Caïus fait la moue.
– Ça
marchera jamais…
– Bien sûr
que si !
– Tu crois ?
– Je crois
pas. Je suis sûre. Allez, file ! Qu’elles te trouvent pas là
en arrivant. Je t’appellerai, le moment venu.
– Bon, allez,
tout le monde est là ?
– Il manque
Julia. Elle viendra pas. Ça lui fait bien trop peur ce qu’ils vont
dire les dieux.
– Et Octavie.
Mais elle voudrait quand même savoir pour son bébé.
– Alors, on
commence. S’il y en a qui ont des questions…
Elles en ont.
Toutes.
– Est-ce
que je vais enfin tomber enceinte ?
– Est-ce
que mon père va guérir ?
– Mon
mari, avec cette autre femme ?
– Mon
voyage ? Ça se passera bien ?
– Et
les élections pour Clodius ?
– Et
mon fils ? Il sera décurion ?
– Holà !
Pas toutes en même temps. Sinon…
Elle
s’assied sur ses talons, se concentre, les yeux clos, les mains
bien à plat sur les genoux.
Elles
se taisent. Les fumées de l’encens planent au-dessus de leurs
têtes, en volutes entêtantes. Le silence se fait lourd. Compact.

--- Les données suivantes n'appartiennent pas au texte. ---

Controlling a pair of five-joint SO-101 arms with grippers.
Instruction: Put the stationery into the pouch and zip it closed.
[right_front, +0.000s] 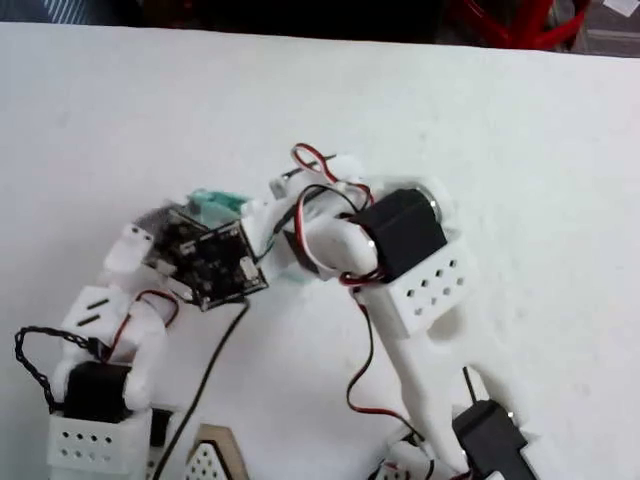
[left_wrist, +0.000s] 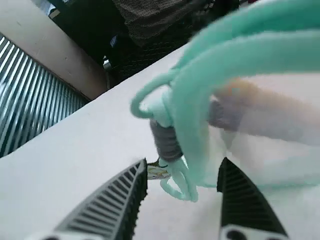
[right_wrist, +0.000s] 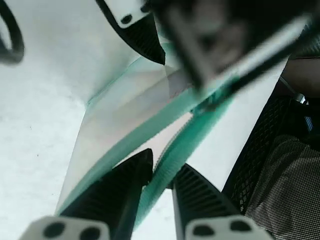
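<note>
Left tool (left_wrist: 183, 165) stands released astride the zip-pull cord (left_wrist: 176, 176) while the right tool (right_wrist: 165, 162) pinches the mint-edged pouch (right_front: 215, 203), mid-bench (right_front: 500, 120) between both arms; blurred stationery (left_wrist: 240, 94) seems already inside, so zipping apparently remains, its progress untellable.

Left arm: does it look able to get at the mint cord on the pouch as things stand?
Likely yes: the left gripper has its fingers open either side of the mint cord, nothing in between.
</note>
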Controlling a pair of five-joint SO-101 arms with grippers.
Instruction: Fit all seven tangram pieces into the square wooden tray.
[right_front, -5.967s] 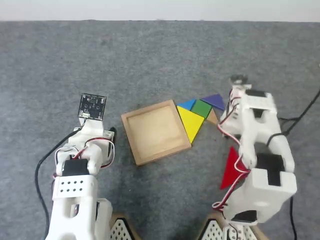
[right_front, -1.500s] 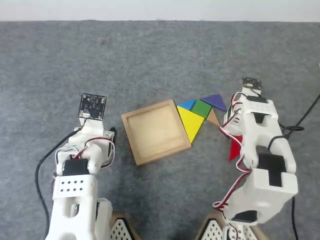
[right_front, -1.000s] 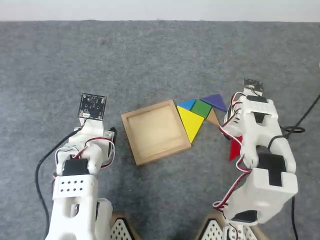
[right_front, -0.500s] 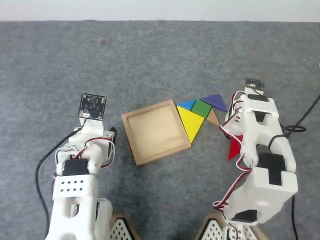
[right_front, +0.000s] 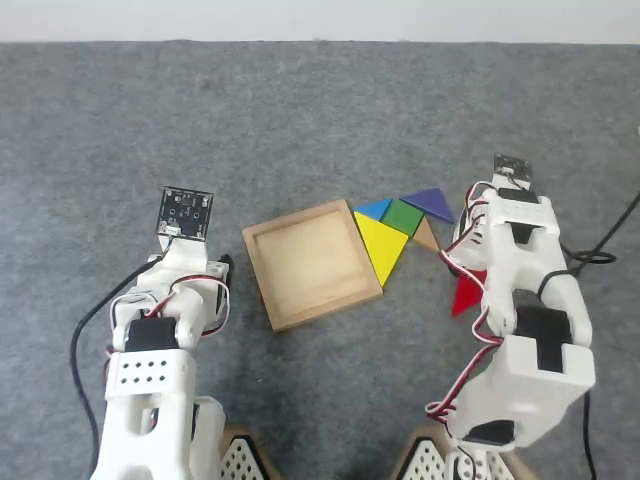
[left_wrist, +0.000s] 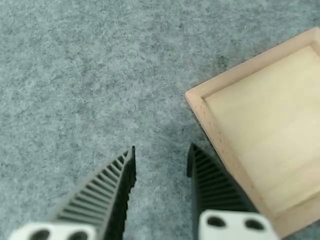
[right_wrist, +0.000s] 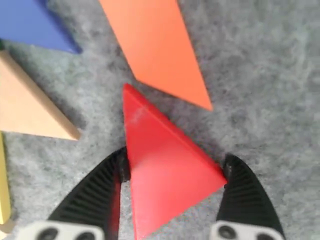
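At frame centre, your tray (right_front: 308, 260) sits empty, with the pieces (right_front: 403, 216) all outside it. Your right claw (right_wrist: 175, 160) clamps the red triangle (right_wrist: 162, 170); your left claw (left_wrist: 161, 149) gapes apart.

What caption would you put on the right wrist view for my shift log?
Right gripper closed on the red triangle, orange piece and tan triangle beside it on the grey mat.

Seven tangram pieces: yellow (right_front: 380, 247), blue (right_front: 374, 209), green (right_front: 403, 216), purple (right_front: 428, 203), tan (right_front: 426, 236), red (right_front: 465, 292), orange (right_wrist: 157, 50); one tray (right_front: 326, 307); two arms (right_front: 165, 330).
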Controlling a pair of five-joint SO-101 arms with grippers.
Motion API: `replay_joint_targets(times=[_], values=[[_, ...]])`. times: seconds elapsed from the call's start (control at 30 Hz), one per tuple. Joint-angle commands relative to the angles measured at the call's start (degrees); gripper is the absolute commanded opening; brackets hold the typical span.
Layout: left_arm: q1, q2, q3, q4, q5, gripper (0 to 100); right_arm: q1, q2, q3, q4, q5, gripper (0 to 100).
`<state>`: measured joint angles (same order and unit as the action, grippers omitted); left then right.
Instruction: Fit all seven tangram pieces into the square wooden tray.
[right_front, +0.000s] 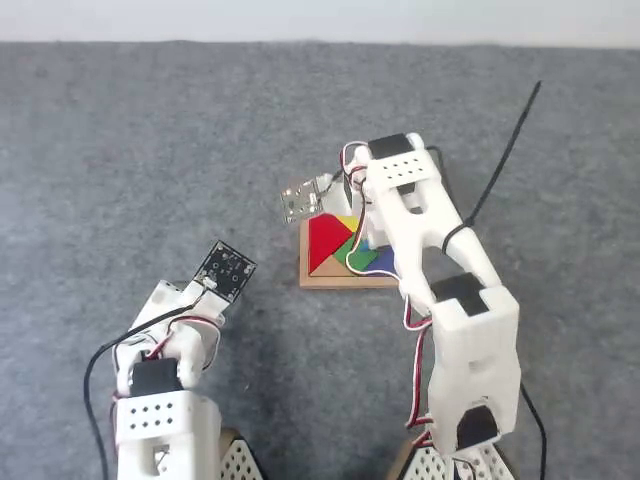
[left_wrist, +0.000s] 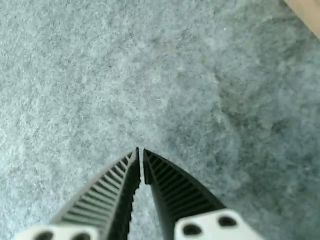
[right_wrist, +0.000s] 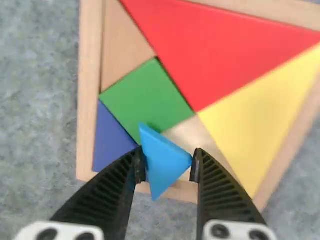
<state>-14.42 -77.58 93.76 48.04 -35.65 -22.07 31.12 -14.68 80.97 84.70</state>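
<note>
Right wrist view first: I had the right gripper (right_wrist: 167, 162) part open, its two black fingers (right_wrist: 120, 185) clamped on the sides of a small light-blue triangle (right_wrist: 162, 167). I held that piece over the edge of the square wooden tray (right_wrist: 90, 75), above a bare wedge of wood between the green square (right_wrist: 145, 97) and the yellow triangle (right_wrist: 255, 125). Whether it touched the tray floor, I could not tell. A big red triangle (right_wrist: 215, 45) lay flat in the tray against the yellow one, and a dark-blue piece (right_wrist: 112, 142) sat in the corner beside the green.

From the high view, the tray (right_front: 340, 282) sat just right of the frame's centre, with the right arm (right_front: 440, 250) stretched over it from the lower right. My left arm (right_front: 165, 400) sat folded at the lower left, well apart from the tray. Its left gripper (left_wrist: 140, 152) had its ribbed fingers together, holding nothing, above the grey carpet-like surface (right_front: 150, 150). A pale wall strip (right_front: 300, 20) ran along the top edge.
</note>
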Motion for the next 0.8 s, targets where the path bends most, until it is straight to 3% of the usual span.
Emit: replay_joint_targets(times=[0.0, 0.27, 0.47, 0.6, 0.77], values=[[-0.09, -0.7, -0.31, -0.97, -0.44, 1, 0.04, -0.66, -2.9, 0.31, 1.76, 13.2], [-0.09, -0.7, -0.31, -0.97, -0.44, 1, -2.42, -0.22, -2.9, 0.31, 2.9, 13.9], [0.0, -0.7, -0.31, -0.97, -0.44, 1, -2.07, -0.48, -2.9, 0.75, 2.9, 22.6], [0.0, -0.7, -0.31, -0.97, -0.44, 1, -1.98, -0.75, -2.9, 0.92, 2.9, 23.3], [0.0, -0.7, -0.31, -0.97, -0.44, 1, -0.66, -4.88, -2.99, 2.33, -0.7, 23.1]])
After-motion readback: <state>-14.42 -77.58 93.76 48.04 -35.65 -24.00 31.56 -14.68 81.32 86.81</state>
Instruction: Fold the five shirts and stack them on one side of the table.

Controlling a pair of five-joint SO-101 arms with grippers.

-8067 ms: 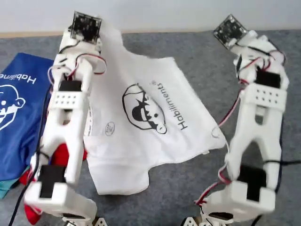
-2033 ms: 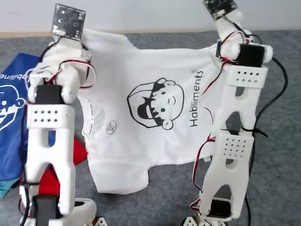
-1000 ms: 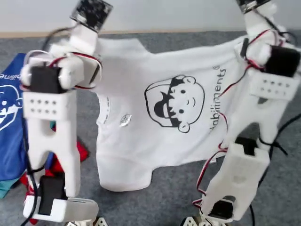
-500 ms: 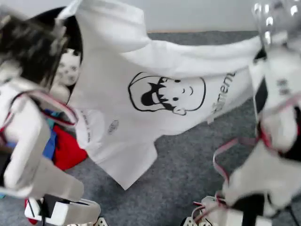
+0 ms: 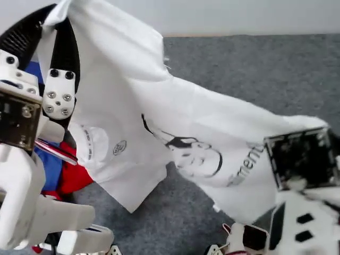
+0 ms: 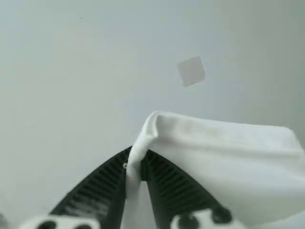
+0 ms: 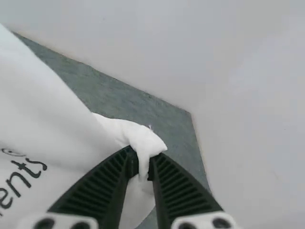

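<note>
A white shirt with a black cartoon print hangs stretched in the air between my two arms, and its lower hem droops to the grey table. My left gripper is raised high at the left and is shut on one bunched edge of the shirt; the left wrist view shows the cloth pinched in that gripper. My right gripper is shut on another corner of the shirt. The right arm's wrist board sits low at the right and covers that grip.
A red shirt and a blue shirt lie heaped at the table's left, partly under the left arm. Open grey table stretches at the back right. A pale wall runs along the far edge.
Both arms have lifted the white shirt off the table and up toward the camera. It lay spread flat before; now it hangs slanted, with the right arm swung nearer and lower.
</note>
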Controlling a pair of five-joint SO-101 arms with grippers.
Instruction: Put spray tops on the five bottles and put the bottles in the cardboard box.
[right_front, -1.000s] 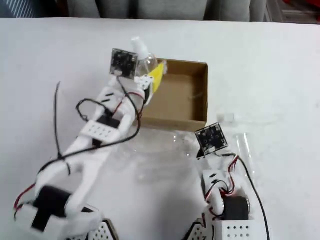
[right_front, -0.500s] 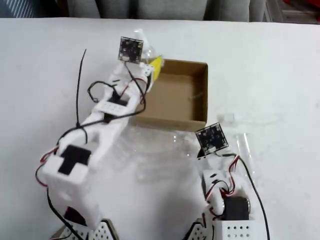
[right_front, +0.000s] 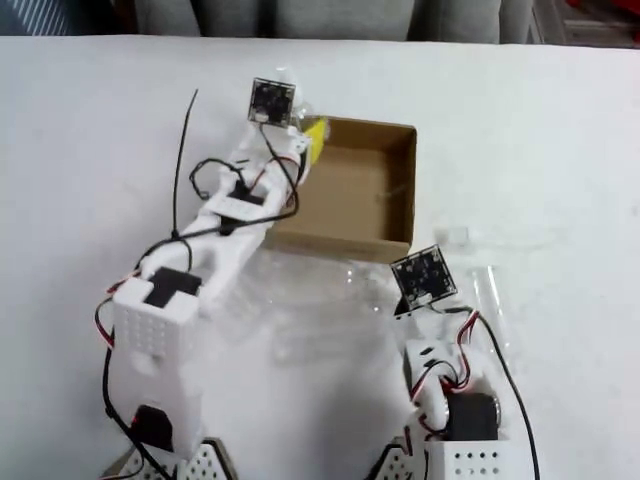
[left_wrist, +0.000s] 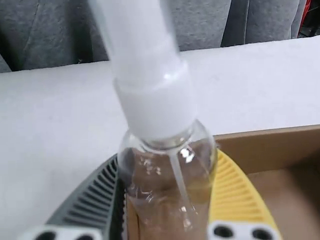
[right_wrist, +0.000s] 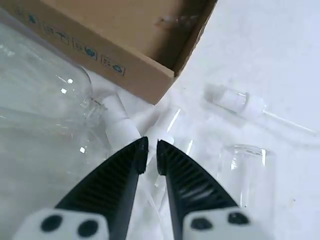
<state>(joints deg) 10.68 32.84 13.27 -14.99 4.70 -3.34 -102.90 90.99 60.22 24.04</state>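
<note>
At the box (right_front: 355, 185) corner, the left gripper (left_wrist: 167, 160) clamps a capped bottle (left_wrist: 165, 187); carry it inward and lower before releasing.

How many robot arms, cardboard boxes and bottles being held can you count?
Robot arms: 2
Cardboard box: 1
Spray bottle held in the left gripper: 1
Total: 4

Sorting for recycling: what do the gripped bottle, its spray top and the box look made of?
Bottle: clear, glossy, likely plastic though glass is possible; it is see-through with bright glints. Spray top: opaque white plastic, smooth satin look. Box: matte brown cardboard, with folded walls.
</note>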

Une ombre passe sur son visage.. Elles échangent des regards
inquiets. Une autre. De plus en plus inquiets. Elle fronce les
sourcils, esquisse une grimace, semble contempler quelque chose, très
loin, avec épouvante.
Antonia
n’y tient plus.
– Il
y a quelque chose qui va pas ?
D’un
geste impérieux, elle lui intime l’ordre de se taire.
Elle
se lève, s’approche du rideau sacré, tend l’oreille. Un long
moment. Et puis se tourne vers elles.
– Les
dieux ne veulent pas répondre à vos questions.
– Hein ?
Mais pourquoi ?
– Parce
que…
Elle
hésite.
– Mais
vas-y ! Dis-le !
– Parce
qu’ils estiment qu’au regard des grands malheurs qui nous
attendent, vos petites préoccupations sont dérisoires.
– Qui
nous attendent ! Mais qui attendent qui au juste ?
– Nous
tous…
– Et
c’est quoi ?
Elle
baisse les yeux. Et la voix.
– La
peste.
– Comme
sous Titus ?
– En
pire. En bien pire. C’est par dizaines de milliers que se
compteront les morts.
Elles
crient, horrifiées. Elles se frappent la poitrine. Elles s’arrachent
les cheveux.
– Mais
pourquoi ? Pourquoi ?
– Les
dieux sont profondément irrités contre les humains. Qui ont mérité,
selon eux, un châtiment exemplaire. Attendez ! Chut !
Écoutez…
Elle
hoche la tête, plusieurs fois, en signe d’assentiment.
– Ils
disent…
Elle
les fait attendre. Un long moment.
– Quoi ?
Mais parle à la fin !
– Ils
disent que la peste épargnera celles qui accepteront, de leur plein
gré, un châtiment d’un autre ordre.
– Quel
châtiment ?
– Le
fouet. Vigoureusement administré par une main masculine. Celle de
Caïus en l’occurrence.
Un
long silence. Presque aussitôt suivi d’un immense brouhaha. Qui
dure. Qui s’éternise. Qu’elle finit par interrompre.
– Les
dieux attendent une réponse.
– Est-ce
qu’on a vraiment le choix ?
– Si
vous voulez rester en vie, non.
Elles
ne veulent pas mourir. Ah, non ! Non… Elles vont en passer par
là. Même si… Elles en passeront par là. Bien obligées. Elles le
lui confirment. Toutes. Les unes après les autres.
– Ce
sera quand ?
– Maintenant.
Leurs
regards s’affolent.
– Maintenant !
– C’est
à prendre ou à laisser.
Elles
soupirent, se lamentent, supplient les dieux de leur accorder des
délais.
– Ils
s’impatientent. Ne les laissez pas changer d’avis…
C’est
Livia qui commence. Elle laisse tomber sa toge. Lentement. Avec un
profond soupir. Les autres suivent son exemple. Elles ôtent leurs
vêtements. Tous leurs vêtements. Toutes. Toutes ensemble.
Elle
passe la tête.
– Tu
peux venir, Caïus. C’est mûr. Elles sont nues. À toi de jouer.
Et ne les ménage pas !
Il
surgit. Le fouet claque et s’abat en sifflant, avec force, sur la
première croupe qui se présente. Celle d’Antonia.